The detained Nobel Peace laureate, 64, faces charges of breaching the terms of her house arrest over a bizarre incident in which an American man swam uninvited to her lakeside home.
The trial resumed on Friday following weeks of delays and fierce international condemnation, with critics saying the ruling military was using the charges as an excuse to keep Suu Kyi locked up for elections next year.
Nyan Win, one of her lawyers and a spokesman for her National League for Democracy, said the defence team had started giving closing statements to the court at the feared Insein jail but would return on Monday.
"We haven't finished our final arguments today so there will be another hearing on July 27," Nyan Win told AFP.
Myanmar officials speaking on condition of anonymity said the prosecution may also give its final statements on the same day, although it was still unclear when a verdict was likely in the case, which began in May.
Security was extremely tight near the jail, witnesses said, with more than 10 police trucks and armed officers manning a barricade by the gates where about 40 NLD supporters had gathered.

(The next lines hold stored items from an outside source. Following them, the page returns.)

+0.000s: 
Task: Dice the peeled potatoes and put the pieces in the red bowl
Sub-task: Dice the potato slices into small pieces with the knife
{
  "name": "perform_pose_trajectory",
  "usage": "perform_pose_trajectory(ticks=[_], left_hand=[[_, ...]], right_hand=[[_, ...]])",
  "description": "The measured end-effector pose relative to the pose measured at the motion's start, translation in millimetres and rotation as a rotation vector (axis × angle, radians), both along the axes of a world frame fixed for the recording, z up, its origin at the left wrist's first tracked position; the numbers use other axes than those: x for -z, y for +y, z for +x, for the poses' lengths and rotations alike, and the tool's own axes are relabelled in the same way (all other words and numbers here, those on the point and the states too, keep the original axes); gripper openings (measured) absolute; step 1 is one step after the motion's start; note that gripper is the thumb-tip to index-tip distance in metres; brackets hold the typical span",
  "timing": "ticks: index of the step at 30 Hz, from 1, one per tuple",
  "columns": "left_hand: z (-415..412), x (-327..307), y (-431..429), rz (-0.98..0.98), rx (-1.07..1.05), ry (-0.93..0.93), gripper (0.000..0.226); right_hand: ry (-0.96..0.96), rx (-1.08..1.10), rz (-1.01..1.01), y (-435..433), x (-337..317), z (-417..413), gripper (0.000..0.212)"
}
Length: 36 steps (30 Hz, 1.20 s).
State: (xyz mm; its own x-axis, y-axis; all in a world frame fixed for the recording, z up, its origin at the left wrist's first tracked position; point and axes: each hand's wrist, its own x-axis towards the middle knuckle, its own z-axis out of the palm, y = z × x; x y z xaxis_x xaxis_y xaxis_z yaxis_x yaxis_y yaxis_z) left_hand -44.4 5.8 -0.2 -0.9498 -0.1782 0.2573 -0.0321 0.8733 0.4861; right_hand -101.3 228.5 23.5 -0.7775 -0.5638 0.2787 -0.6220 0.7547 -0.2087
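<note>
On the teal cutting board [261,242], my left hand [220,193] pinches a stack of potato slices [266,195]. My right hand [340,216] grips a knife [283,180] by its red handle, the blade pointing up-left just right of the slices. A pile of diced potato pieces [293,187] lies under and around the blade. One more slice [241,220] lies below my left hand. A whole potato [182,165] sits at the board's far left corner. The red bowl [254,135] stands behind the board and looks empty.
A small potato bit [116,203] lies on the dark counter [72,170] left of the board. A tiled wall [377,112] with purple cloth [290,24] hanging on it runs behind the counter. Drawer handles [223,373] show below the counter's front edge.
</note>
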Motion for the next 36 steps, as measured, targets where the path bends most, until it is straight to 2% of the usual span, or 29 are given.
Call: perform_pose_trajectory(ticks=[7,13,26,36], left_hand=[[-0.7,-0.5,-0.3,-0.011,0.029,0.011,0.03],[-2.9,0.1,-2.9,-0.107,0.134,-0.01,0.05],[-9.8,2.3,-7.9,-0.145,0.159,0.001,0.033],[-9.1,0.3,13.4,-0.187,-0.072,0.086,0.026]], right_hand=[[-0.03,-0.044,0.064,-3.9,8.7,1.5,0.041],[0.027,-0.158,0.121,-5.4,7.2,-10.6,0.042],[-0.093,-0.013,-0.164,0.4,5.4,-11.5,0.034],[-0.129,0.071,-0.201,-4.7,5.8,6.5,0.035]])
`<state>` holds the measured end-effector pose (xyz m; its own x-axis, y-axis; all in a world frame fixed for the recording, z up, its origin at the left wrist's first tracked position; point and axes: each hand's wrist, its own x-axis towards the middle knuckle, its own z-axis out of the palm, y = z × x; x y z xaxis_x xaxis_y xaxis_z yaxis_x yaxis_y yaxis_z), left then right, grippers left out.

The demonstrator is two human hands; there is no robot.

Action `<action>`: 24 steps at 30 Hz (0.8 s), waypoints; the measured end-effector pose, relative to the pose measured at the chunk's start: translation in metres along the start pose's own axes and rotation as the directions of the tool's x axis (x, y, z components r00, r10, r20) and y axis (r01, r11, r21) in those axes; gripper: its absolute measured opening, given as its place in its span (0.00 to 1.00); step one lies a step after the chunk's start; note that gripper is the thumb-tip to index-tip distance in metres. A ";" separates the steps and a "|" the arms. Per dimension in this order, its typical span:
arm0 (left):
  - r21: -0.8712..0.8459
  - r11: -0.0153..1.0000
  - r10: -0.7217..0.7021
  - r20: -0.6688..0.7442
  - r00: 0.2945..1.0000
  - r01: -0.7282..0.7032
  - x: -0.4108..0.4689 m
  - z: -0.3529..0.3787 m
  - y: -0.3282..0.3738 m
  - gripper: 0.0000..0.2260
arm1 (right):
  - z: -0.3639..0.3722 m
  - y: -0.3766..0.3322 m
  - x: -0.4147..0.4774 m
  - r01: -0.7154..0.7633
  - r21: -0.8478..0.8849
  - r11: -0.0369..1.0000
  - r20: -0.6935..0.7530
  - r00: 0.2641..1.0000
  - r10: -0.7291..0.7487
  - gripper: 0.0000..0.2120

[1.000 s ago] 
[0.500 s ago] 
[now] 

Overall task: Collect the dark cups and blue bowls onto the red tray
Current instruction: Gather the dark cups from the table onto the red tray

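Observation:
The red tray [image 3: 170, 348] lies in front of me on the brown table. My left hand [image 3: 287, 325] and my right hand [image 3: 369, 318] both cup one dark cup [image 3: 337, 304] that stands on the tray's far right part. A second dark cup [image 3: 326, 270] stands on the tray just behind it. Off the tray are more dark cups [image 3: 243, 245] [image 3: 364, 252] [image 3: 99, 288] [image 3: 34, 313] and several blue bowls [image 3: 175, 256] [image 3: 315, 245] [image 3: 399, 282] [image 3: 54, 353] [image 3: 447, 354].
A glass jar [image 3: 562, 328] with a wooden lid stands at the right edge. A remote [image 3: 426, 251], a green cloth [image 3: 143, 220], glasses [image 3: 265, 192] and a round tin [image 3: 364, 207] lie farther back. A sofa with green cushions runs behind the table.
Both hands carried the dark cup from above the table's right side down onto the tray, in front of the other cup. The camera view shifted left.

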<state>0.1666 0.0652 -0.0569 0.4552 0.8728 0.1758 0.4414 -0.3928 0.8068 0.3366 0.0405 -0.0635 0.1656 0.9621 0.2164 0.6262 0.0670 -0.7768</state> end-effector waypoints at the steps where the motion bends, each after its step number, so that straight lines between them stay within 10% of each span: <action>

Diplomats from the embassies of Britain, France, Germany, Italy and Norway were permitted to attend the hearing although most of the trial at the feared Insein prison has been held behind closed doors, officials said.
Suu Kyi's lawyers had been expected to argue that she could not be held responsible for the night-time swim by American John Yettaw and that she had been charged under a constitution that expired more than two decades ago.
They were expected to speak later Friday.
The prosecution has said that she harboured Yettaw, who is also facing trial along with two female assistants to Suu Kyi, and failed to report his presence to authorities.
Her trial began just days before the latest period of her house arrest was due to expire, having spent most of the last two decades in detention since the military refused to recognise her party's victory in elections in 1990.
UN Secretary General Ban Ki-moon visited Myanmar earlier this month but military leader Than Shwe did not allow him to meet the opposition icon, citing the fact that she was on trial.
Foreign ministers attending Asia's biggest security conference in Thailand this week urged the military to release Suu Kyi, with US Secretary of State Hillary Clinton dangling the carrot of future business ties.
But state mouthpiece the New Light of Myanmar rejected the comments as "interference".
"Demanding release of Daw Suu Kyi means showing reckless disregard for the law," said an editorial in the English-language newspaper.
"The court will hand down a reasonable term to her if she is found guilty, and it will release her if she is found not guilty," it insisted.
The New Light piece also defended elections promised for some time next year after criticism that they would not be credible if political prisoners, including Suu Kyi, were not released and permitted to stand.